- Supplied data

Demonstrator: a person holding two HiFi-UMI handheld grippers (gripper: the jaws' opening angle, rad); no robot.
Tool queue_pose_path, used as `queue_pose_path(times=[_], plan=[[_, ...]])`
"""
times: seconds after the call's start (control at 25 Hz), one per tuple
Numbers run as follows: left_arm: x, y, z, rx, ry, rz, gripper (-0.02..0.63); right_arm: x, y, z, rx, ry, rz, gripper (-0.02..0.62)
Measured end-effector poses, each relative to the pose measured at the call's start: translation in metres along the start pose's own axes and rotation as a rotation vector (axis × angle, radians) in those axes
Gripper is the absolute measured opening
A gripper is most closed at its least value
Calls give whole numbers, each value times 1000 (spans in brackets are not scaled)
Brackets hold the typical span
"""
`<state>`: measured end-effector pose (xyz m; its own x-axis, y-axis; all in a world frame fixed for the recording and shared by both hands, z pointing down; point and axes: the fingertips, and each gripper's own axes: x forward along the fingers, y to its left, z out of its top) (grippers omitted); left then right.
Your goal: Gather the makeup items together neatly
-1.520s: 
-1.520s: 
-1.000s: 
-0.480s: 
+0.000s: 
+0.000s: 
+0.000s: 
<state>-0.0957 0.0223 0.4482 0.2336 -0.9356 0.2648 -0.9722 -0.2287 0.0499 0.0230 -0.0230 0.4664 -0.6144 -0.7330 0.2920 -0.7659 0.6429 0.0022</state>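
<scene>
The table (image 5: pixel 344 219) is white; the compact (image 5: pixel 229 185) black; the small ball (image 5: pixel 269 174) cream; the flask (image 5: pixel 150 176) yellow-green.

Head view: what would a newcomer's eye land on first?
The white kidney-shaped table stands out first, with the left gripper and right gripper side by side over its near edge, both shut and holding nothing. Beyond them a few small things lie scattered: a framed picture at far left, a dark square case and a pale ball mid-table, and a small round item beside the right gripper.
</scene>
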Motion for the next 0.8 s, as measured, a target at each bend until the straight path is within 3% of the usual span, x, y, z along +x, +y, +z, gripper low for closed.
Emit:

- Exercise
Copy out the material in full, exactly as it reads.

- Answer to the problem
Demonstrator: a person holding two HiFi-UMI handheld grippers (gripper: the jaws' opening angle, rad); no robot.
Tool queue_pose_path, used as `queue_pose_path(times=[_], plan=[[_, ...]])`
"""
times: seconds after the call's start (control at 25 Hz), one per tuple
Numbers run as follows: left_arm: x, y, z, rx, ry, rz, gripper (-0.02..0.63); right_arm: x, y, z, rx, ry, rz, gripper (-0.02..0.62)
Measured end-effector poses, each relative to the pose measured at the call's start: translation in metres along the start pose's own axes and rotation as a rotation vector (axis × angle, radians) in those axes
Gripper is the absolute measured opening
A gripper is most closed at its least value
Calls give whole numbers, each value times 1000 (spans in brackets are not scaled)
Brackets hold the typical span
"""
`<state>`: measured end-effector pose (xyz m; its own x-axis, y-axis; all in a world frame fixed for the recording and shared by both hands, z pointing down; point and axes: the fingertips, and each gripper's own axes: x forward along the fingers, y to its left, z out of its top) (grippers omitted); left then right.
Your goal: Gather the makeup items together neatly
-1.520s: 
-1.520s: 
-1.000s: 
-0.480s: 
+0.000s: 
+0.000s: 
+0.000s: 
<state>-0.0957 0.0223 0.4482 0.2336 -0.9356 0.2648 -0.9722 -0.2287 0.0499 0.0230 -0.0230 0.4664 -0.6144 -0.7330 0.2920 -0.7659 0.6429 0.0022</state>
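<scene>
The table (image 5: pixel 344 219) is white; the compact (image 5: pixel 229 185) black; the small ball (image 5: pixel 269 174) cream; the flask (image 5: pixel 150 176) yellow-green.

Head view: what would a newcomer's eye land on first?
The white kidney-shaped table stands out first, with the left gripper and right gripper side by side over its near edge, both shut and holding nothing. Beyond them a few small things lie scattered: a framed picture at far left, a dark square case and a pale ball mid-table, and a small round item beside the right gripper.
</scene>
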Motion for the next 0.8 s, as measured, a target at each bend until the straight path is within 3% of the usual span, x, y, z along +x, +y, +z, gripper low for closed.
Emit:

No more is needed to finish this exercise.